Ya en el Antiguo Testamento, Dios se presenta como "lento a la cólera, rico en amor y misericordia" (Ex 34,6). En el Nuevo Testamento, Jesús encarna plenamente esta misericordia: cura, perdona, levanta, consuela, hasta el don total de su vida en la Cruz.

Rezar la Divina Misericordia es reconocer que Dios no se cansa nunca de amarnos, incluso en nuestra más profunda pobreza. Significa volver a Él con confianza, seguros de que su mirada nunca es acusadora, sino siempre reparadora.

2. Porque todos necesitamos el perdón

Porque todos necesitamos el perdón. Porque todos necesitamos el perdón

Ningún ser humano está exento del pecado, del egoísmo, de las heridas del corazón. Y a menudo llevamos cargas interiores: culpa, vergüenza, resentimiento, arrepentimiento. La Divina Misericordia es un bálsamo para los corazones rotos, un refugio para los pecadores, un camino de sanación.

Jesús dijo a Santa Faustina:

"Cuanto mayor es la miseria de un alma, tanto más derecho tiene a Mi misericordia"

Rogar esta misericordia no es huir de nuestras debilidades, sino ofrecérselas a Jesús para que Él las transforme. Significa entrar en un camino de liberación interior, y aprender a perdonar a los demás como somos perdonados.

3. Porque el mundo necesita paz

Vivimos en un mundo marcado a menudo por la violencia, las guerras, las injusticias, las divisiones, los dramas familiares y sociales. Ante esto, rezar a la Divina Misericordia se convierte en un poderoso acto de intercesión.

Jesús le dijo a Faustina que esta oración podía calmar la justicia divina, salvar almas y llevar la paz a los corazones y a las naciones. Mediante la Coronilla de la Divina Misericordia, los fieles pueden interceder por los demás, ofrecer sus sufrimientos y participar en la obra de la redención.

4. Porque prepara nuestros corazones para el encuentro con Dios

La muerte forma parte de la vida, pero sigue siendo un misterio temido. Jesús prometió a santa Faustina que las almas que rezaran a la Divina Misericordia -especialmente en la hora de su muerte- recibirían gracias especiales: paz interior, misericordia total y la presencia del mismo Salvador.

Rezar a la Divina Misericordia es vivir cada día a la luz de la eternidad, preparándonos para encontrarnos con Dios no como un juez severo, sino como un Padre amoroso que nos abre sus brazos.

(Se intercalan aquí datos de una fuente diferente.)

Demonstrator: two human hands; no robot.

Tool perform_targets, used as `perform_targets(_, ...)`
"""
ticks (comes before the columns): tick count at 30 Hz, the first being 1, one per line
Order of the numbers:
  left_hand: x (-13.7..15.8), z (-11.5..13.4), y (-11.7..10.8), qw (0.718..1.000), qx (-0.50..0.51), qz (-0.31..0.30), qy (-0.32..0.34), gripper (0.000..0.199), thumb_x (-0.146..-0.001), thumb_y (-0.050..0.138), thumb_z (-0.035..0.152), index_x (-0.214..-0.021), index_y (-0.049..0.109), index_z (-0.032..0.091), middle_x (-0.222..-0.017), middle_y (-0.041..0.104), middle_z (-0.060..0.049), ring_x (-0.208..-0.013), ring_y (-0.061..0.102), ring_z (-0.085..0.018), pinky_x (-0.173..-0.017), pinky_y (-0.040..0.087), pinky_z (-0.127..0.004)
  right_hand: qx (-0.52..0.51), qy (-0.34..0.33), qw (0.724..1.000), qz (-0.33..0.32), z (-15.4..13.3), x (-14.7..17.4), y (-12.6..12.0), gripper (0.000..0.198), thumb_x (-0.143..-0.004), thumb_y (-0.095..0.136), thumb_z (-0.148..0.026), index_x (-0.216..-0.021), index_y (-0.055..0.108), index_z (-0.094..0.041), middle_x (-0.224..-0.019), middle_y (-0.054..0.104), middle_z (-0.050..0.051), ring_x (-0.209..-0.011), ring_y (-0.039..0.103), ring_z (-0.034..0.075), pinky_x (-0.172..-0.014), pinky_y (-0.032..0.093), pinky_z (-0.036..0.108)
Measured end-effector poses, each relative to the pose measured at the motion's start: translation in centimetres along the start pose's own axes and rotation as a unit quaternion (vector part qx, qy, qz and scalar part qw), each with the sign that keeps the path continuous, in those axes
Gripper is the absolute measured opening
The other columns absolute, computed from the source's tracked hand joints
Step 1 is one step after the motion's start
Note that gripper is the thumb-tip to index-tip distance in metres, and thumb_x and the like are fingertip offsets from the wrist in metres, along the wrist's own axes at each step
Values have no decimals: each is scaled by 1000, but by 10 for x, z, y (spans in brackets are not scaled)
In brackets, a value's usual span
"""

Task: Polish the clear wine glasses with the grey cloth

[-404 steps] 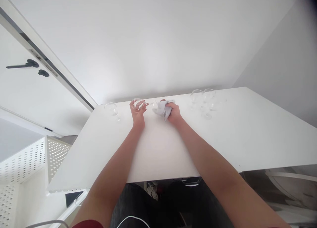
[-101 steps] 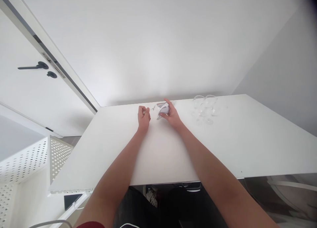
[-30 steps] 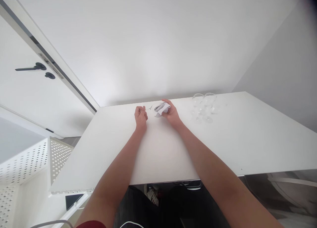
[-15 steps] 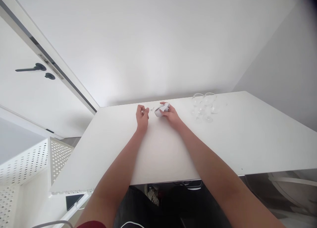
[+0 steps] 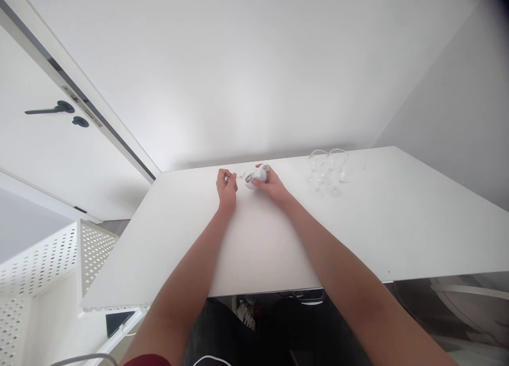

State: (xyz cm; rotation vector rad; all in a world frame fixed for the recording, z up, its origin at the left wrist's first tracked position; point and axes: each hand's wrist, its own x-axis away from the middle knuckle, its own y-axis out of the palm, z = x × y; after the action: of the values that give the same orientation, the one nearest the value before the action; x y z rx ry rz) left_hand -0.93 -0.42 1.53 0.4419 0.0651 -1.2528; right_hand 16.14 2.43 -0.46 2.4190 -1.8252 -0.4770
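Observation:
Near the back of the white table (image 5: 167, 238), my left hand (image 5: 227, 184) is closed, its fingers pinched round the end of a clear stemmed glass. A thin see-through part of that glass (image 5: 241, 177) shows between my hands. My right hand (image 5: 274, 186) grips a white cloth (image 5: 256, 176), which is bunched at the glass's other end and hides its bowl. To the right, several clear stemmed glasses (image 5: 328, 172) are grouped on the table, apart from both hands.
A white wall (image 5: 246, 79) rises behind the table. At the left are a door with a black handle (image 5: 50, 110) and a white perforated panel (image 5: 95, 246). A clear plastic-like item (image 5: 457, 313) is below the table's front right edge.
The white cloth has turned and bunched up more in my right hand, shifting slightly left. My left hand has moved a little to the left. The grouped glasses stay put.

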Motion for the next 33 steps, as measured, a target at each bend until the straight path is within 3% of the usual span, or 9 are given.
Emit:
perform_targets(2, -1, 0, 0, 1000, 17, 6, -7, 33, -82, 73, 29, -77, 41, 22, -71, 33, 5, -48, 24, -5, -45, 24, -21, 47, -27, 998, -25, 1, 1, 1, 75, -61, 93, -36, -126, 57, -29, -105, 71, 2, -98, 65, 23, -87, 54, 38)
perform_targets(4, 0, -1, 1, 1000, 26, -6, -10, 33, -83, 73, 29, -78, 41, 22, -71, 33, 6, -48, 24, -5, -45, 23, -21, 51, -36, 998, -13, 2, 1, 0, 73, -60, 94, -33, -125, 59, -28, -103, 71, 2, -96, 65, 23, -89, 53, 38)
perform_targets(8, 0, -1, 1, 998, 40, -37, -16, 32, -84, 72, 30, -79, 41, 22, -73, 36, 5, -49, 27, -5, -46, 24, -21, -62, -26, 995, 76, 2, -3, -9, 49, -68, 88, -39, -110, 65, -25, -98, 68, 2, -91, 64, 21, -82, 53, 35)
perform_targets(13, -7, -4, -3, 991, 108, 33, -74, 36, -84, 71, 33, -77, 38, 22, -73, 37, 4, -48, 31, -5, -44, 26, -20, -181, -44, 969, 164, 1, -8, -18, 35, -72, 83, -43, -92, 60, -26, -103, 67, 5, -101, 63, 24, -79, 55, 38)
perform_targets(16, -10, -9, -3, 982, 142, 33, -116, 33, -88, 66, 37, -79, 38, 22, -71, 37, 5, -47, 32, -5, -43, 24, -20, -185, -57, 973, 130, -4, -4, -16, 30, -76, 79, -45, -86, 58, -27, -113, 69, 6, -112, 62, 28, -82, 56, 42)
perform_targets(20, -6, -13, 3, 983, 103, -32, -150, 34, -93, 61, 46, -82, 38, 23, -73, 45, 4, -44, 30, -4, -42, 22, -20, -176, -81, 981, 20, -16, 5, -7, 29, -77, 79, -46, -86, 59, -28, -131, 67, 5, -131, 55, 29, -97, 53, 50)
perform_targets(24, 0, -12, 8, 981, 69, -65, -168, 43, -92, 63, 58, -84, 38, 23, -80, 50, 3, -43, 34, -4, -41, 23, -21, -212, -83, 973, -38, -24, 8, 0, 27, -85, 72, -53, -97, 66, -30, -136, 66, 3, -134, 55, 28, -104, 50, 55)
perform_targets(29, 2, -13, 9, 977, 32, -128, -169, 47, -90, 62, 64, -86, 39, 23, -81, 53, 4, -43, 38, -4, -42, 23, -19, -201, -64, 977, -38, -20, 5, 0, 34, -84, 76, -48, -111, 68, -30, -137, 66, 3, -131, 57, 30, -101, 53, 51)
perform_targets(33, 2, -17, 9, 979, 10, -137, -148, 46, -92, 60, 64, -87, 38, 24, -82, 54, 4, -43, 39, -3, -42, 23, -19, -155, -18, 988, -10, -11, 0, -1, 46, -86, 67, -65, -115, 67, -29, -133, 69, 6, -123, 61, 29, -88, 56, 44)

5. Porque es una escuela de confianza

La oración de la Divina Misericordia se basa en una única actitud:

"Jesús, confío en Ti"

Esta confianza no es ingenua. Está arraigada en la certeza de que Dios nos ama tal como somos, de que actúa incluso cuando no comprendemos del todo y de que su misericordia es más grande que todas nuestras limitaciones.

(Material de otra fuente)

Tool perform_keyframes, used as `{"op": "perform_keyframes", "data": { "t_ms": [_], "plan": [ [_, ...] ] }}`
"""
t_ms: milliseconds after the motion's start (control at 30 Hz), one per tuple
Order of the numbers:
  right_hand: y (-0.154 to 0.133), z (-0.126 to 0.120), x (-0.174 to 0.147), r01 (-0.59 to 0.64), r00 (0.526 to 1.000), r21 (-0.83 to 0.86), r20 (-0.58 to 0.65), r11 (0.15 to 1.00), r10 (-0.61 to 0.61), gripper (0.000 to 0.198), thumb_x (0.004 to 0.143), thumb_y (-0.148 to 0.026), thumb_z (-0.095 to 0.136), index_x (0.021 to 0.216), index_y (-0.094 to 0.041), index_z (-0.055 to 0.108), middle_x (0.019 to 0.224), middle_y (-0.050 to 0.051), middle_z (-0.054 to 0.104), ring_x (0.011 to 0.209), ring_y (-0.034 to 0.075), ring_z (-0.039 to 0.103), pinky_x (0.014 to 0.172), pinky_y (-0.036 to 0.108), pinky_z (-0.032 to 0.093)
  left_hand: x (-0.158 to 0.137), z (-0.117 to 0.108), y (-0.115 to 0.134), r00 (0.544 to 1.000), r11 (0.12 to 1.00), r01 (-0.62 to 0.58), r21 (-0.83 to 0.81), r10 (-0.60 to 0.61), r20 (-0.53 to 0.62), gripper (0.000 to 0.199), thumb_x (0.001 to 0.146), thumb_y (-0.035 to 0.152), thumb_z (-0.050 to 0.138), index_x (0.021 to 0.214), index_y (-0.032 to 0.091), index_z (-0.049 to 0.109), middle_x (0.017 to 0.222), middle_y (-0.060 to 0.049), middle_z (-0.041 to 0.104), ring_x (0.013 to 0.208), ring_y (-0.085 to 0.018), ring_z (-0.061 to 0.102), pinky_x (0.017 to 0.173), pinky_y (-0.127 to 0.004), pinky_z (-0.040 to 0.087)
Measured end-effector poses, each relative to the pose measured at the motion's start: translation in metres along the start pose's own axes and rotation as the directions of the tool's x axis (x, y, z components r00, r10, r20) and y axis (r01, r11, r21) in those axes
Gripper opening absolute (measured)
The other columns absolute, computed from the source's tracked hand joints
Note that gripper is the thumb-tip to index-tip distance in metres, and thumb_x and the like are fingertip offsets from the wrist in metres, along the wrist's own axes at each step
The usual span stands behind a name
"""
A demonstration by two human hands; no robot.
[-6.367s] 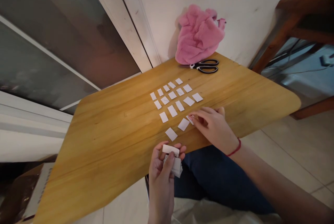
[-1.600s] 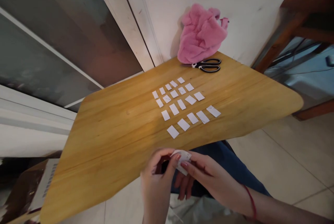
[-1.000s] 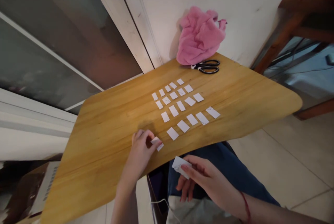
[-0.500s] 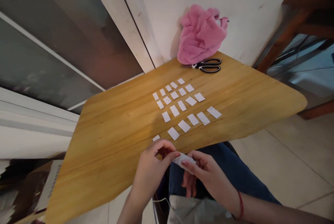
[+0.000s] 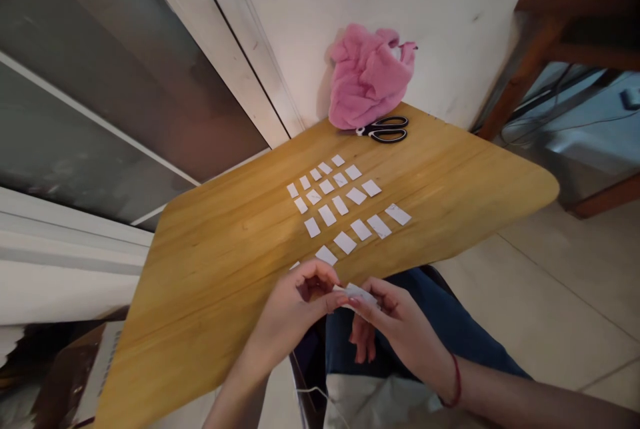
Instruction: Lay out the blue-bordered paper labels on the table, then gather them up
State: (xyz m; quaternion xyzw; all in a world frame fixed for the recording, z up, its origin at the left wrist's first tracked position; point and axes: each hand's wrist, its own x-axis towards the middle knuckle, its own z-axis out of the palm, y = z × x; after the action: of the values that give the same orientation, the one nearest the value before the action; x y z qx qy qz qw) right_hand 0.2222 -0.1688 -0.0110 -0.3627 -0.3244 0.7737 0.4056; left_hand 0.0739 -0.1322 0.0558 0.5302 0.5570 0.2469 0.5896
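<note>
Wooden table (image 5: 225, 262) | paper slips (image 5: 345, 242) in rows | both hands' fingers (image 5: 327, 282) pinch small paper stack (image 5: 361, 294)

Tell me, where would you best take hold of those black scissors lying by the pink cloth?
Probably by the looped handles of the scissors, coming from the right side. The loops point right, open and clear, while the blade end at the left lies tucked against the pink cloth. They lie flat on the table, so come down from above.

one slip (image 5: 295, 265) half hidden by left hand (image 5: 295, 306)
</note>
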Motion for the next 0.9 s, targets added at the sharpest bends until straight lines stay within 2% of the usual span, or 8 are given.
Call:
{"op": "perform_keyframes", "data": {
  "t_ms": [100, 233, 367, 467, 600, 633, 733, 900],
  "plan": [
    [0.001, 0.0, -0.003, 0.008, 1.0, 0.005, 0.012, 1.0, -0.008, 0.046, 0.076, -0.058, 0.061, 0.077, -0.016, 0.044, 0.057, 0.001, 0.063, 0.042, 0.012, 0.06, 0.037, 0.017, 0.043, -0.002, -0.015, 0.009, 0.995, 0.998, -0.006, 0.059, 0.012, -0.103, 0.019, 0.068, 0.029, 0.073, 0.071, 0.018, 0.058, 0.066, 0.004, 0.056, 0.063, -0.009, 0.052, 0.059, -0.02, 0.041],
    [0.005, -0.001, -0.007, -0.004, 1.0, -0.023, -0.005, 1.0, 0.004, 0.047, 0.076, -0.06, 0.06, 0.078, -0.015, 0.046, 0.053, -0.002, 0.059, 0.036, 0.008, 0.054, 0.034, 0.015, 0.037, 0.011, -0.064, 0.017, 0.958, 0.967, -0.043, 0.253, 0.111, -0.263, 0.018, 0.069, 0.034, 0.072, 0.073, 0.019, 0.062, 0.068, 0.002, 0.061, 0.065, -0.011, 0.054, 0.061, -0.022, 0.041],
    [0.008, -0.002, -0.011, -0.052, 0.999, -0.031, -0.002, 0.998, 0.052, 0.047, 0.077, -0.061, 0.058, 0.075, -0.017, 0.043, 0.045, -0.005, 0.054, 0.028, 0.005, 0.041, 0.029, 0.014, 0.031, 0.054, -0.104, 0.002, 0.965, 0.88, 0.02, 0.475, 0.106, -0.238, 0.019, 0.067, 0.034, 0.071, 0.07, 0.018, 0.06, 0.069, 0.001, 0.06, 0.066, -0.012, 0.052, 0.063, -0.024, 0.039],
    [0.009, -0.003, -0.011, -0.034, 0.999, -0.037, -0.017, 0.999, 0.033, 0.048, 0.077, -0.062, 0.057, 0.073, -0.017, 0.042, 0.045, -0.004, 0.054, 0.029, 0.005, 0.042, 0.029, 0.014, 0.029, 0.08, -0.111, -0.013, 0.977, 0.788, -0.026, 0.615, 0.152, -0.153, 0.018, 0.067, 0.032, 0.068, 0.074, 0.018, 0.059, 0.073, 0.0, 0.057, 0.066, -0.013, 0.049, 0.064, -0.026, 0.039],
    [0.009, -0.006, -0.008, -0.001, 0.997, -0.08, -0.074, 0.997, -0.005, 0.049, 0.076, -0.063, 0.057, 0.07, -0.017, 0.041, 0.039, -0.007, 0.048, 0.027, 0.004, 0.037, 0.028, 0.013, 0.023, 0.067, -0.093, -0.004, 0.898, 0.772, -0.142, 0.62, 0.364, -0.247, 0.037, 0.062, 0.031, 0.073, 0.094, 0.02, 0.058, 0.098, -0.003, 0.053, 0.081, -0.014, 0.049, 0.074, -0.027, 0.043],
    [0.009, -0.006, -0.007, -0.001, 0.996, -0.086, -0.087, 0.996, -0.007, 0.049, 0.076, -0.064, 0.058, 0.07, -0.018, 0.041, 0.038, -0.007, 0.046, 0.026, 0.004, 0.035, 0.028, 0.013, 0.022, 0.057, -0.084, 0.002, 0.911, 0.812, -0.169, 0.559, 0.346, -0.227, 0.033, 0.067, 0.033, 0.071, 0.094, 0.02, 0.056, 0.099, -0.003, 0.053, 0.084, -0.014, 0.05, 0.075, -0.027, 0.043],
    [0.009, -0.005, -0.006, -0.008, 0.995, -0.098, -0.098, 0.995, -0.002, 0.051, 0.073, -0.065, 0.058, 0.069, -0.017, 0.042, 0.037, -0.008, 0.044, 0.025, 0.003, 0.032, 0.027, 0.014, 0.021, 0.023, -0.048, 0.013, 0.992, 0.936, -0.128, 0.327, 0.124, 0.032, 0.026, 0.08, 0.042, 0.058, 0.095, 0.021, 0.059, 0.088, -0.002, 0.058, 0.081, -0.013, 0.054, 0.073, -0.025, 0.044],
    [0.012, -0.001, -0.007, -0.029, 0.997, -0.141, -0.069, 0.99, 0.019, 0.051, 0.073, -0.065, 0.06, 0.066, -0.017, 0.043, 0.036, -0.008, 0.043, 0.026, 0.003, 0.031, 0.027, 0.014, 0.02, -0.002, 0.0, 0.006, 0.995, 0.983, 0.001, 0.182, -0.019, 0.098, 0.023, 0.073, 0.039, 0.067, 0.081, 0.018, 0.063, 0.071, 0.0, 0.059, 0.065, -0.012, 0.053, 0.057, -0.022, 0.043]
  ]
}}
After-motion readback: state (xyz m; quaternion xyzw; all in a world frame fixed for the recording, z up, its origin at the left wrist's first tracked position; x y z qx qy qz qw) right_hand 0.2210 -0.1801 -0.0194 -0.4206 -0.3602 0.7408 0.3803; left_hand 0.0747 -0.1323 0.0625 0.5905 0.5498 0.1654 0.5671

En las pruebas, en las incertidumbres, en las noches del alma, esta oración se convierte en un ancla, en una luz. Nos enseña a abandonar nuestros miedos, a poner nuestra vida en las manos de Dios, a avanzar en paz y esperanza.

6. Porque nos impulsa a amar concretamente

La Misericordia divina no sólo se vive en la oración, sino también en la acción. Jesús dijo:

"Si un alma no practica la misericordia, no alcanzará mi misericordia"

Orar esta misericordia es comprometernos a:

perdonar a los que nos han ofendido,

ayudar a los pobres, a los enfermos, a los aislados,

consolar a los que sufren,

orar por los vivos y por los difuntos.

La misericordia se convierte así en un estilo de vida, una forma de amar, un testimonio concreto de fe.

En conclusión: una oración para hoy y para siempre

Rezar la Divina Misericordia es acoger el amor más profundo que existe. Es reconocer que, a pesar del mal, del sufrimiento o de la oscuridad, Dios sigue amando, salvando, perdonando.

Es una oración para el corazón, para la familia, para la Iglesia, para el mundo entero. Puede vivirse en el silencio de una habitación, en una iglesia, junto a la cama de un moribundo, o en el tumulto de la vida cotidiana.

Es sencilla, humilde, accesible, pero infinitamente poderosa, porque brota del Corazón abierto de Cristo.

"Jesús, confío en Ti"

- Que esta oración se convierta en el aliento de nuestras vidas.